Extended Data Fig. 2 Consensus clustering of environmental questionnaires.
a, Consensus clustering of questionnaires about dietary consumption and physical activity in UKB1. b, Delta area plot for area under the cumulative distribution function (CDF) curve when changing the number of clusters from two to ten. c and d, Same as a and b, respectively, for BBJ1.
Extended Data Fig. 3 LocusZoom plots of inter-categorical pleiotropic loci in UKB1.

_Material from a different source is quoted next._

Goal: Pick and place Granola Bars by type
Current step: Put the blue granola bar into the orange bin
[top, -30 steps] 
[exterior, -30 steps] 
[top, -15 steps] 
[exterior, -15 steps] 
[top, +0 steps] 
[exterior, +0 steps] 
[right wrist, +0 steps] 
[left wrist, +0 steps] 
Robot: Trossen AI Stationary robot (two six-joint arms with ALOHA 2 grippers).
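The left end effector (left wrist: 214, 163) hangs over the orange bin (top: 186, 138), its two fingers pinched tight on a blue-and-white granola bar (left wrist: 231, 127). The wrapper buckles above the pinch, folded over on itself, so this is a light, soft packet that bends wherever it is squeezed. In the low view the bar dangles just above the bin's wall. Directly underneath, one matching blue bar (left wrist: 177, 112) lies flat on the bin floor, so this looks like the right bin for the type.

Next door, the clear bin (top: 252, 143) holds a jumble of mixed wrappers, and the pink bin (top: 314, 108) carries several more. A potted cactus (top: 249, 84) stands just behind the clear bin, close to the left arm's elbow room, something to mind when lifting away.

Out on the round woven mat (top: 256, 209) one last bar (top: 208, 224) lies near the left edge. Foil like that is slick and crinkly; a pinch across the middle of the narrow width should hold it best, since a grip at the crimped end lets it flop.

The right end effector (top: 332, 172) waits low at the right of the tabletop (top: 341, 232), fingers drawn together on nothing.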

a–i, LocusZoom plots of the significant G×E interactions at the ALPL (a and b), HK1 (c–f), and APOE (g–j) loci. k–m, Hg19 coordinates of protein-coding genes in individual loci. Recombination rates were calculated using the European in-sample linkage disequilibrium information from UKB1. P-values were estimated by two-sided linear regression.
Extended Data Fig. 4 Consensus clustering of dietary questionnaires in independent replication cohorts.
Consensus clustering of food frequency questionnaires in J-MICC/HERPACC (a), JPHC (b), and HPP (c). Delta area plots show the area under the cumulative distribution function (CDF) curve when changing the number of clusters from two to ten.
Extended Data Fig. 5 Replication within and across populations.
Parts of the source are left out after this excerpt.